Internet Explorer’s commitment to achieving the goal of consistent “same markup, same results” across browsers is evidenced, in part, by IE9’s and IE10’s addition of CSS3 features that enable Web sites to move to standards-based features for their graphical effects.

Earlier we wrote that Internet Explorer’s legacy visual filters and transitions, first introduced in IE4, are not supported in IE10’s Standards and Quirks modes and noted their inferior performance compared to their standards-based replacements. Based on further analysis of these filters’ performance and their very low usage on the public Web, Internet Explorer 10 in Windows 8 Release Preview removes them from all document modes for all sites in the Internet zone. The features remain available in IE10’s document modes 5, 7, 8, and 9 for sites in the Local Intranet and Trusted Sizes zones.

Updating Web Sites

There is no mechanism for a Web site developer to enable legacy filters on their pages.Our guidance remains the same as stated in Moving to Standards-based Web Graphics in IE10: Now is the time to make the move to standards-based markup and use IE10’s new CSS3 features instead of legacy DX Filters. Please refer to that post for specific guidance.

Changing Setting by Zone

End-users can change the default rendering of legacy filters using the Security tab of the Internet Options dialog. Select the zone to change and touch or click “Custom level…”. In the Security Settings dialog for that zone, scroll down to the Option “Render legacy filters” in the “Miscellaneous” section. There you may enable or disable the rendering of filters for all sites in that zone.

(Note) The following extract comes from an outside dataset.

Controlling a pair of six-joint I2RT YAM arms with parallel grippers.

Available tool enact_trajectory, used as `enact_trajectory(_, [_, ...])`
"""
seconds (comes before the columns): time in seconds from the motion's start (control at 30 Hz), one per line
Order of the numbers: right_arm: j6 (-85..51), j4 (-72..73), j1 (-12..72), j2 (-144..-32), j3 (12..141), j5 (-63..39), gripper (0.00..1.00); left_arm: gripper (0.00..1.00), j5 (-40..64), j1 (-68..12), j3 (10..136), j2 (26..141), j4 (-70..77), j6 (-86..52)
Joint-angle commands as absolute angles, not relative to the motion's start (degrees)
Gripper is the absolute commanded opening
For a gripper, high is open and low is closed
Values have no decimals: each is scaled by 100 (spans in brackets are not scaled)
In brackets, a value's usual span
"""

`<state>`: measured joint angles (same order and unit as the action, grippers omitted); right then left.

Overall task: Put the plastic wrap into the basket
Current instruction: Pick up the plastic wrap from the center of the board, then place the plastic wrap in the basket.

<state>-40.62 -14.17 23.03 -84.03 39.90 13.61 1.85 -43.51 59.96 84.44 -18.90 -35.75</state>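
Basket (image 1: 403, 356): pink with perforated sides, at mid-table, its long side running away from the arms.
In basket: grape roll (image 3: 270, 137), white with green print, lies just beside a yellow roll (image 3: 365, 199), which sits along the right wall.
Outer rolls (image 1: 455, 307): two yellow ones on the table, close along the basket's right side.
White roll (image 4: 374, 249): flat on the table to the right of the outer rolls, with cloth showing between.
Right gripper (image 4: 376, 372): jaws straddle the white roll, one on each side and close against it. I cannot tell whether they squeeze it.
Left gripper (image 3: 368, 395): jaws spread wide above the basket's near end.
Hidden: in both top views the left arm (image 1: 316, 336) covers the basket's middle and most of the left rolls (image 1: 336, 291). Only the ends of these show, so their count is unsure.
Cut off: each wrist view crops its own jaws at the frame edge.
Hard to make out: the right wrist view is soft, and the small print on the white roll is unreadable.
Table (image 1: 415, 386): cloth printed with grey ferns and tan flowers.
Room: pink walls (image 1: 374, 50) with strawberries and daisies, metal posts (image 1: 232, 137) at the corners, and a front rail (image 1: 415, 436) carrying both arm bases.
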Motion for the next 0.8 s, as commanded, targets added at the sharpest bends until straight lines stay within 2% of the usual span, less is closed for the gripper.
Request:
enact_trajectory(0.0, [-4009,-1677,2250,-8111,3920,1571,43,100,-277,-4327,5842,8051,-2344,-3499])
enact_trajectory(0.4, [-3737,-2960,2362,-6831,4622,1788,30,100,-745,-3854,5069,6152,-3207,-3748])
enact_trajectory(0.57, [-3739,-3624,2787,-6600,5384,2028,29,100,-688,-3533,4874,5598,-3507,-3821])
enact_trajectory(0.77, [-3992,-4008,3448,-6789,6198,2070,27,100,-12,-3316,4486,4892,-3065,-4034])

Security tab of the Internet Options dialog showing the Internet zone highlighted
Security tab of the Internet Options dialog showing the Internet zone highlighted

Security Settings dialog scrolled to the location of the Render legacy filters setting
Security Settings dialog scrolled to the location of the Render legacy filters setting

System administrators can control this setting for all users using Group Policy.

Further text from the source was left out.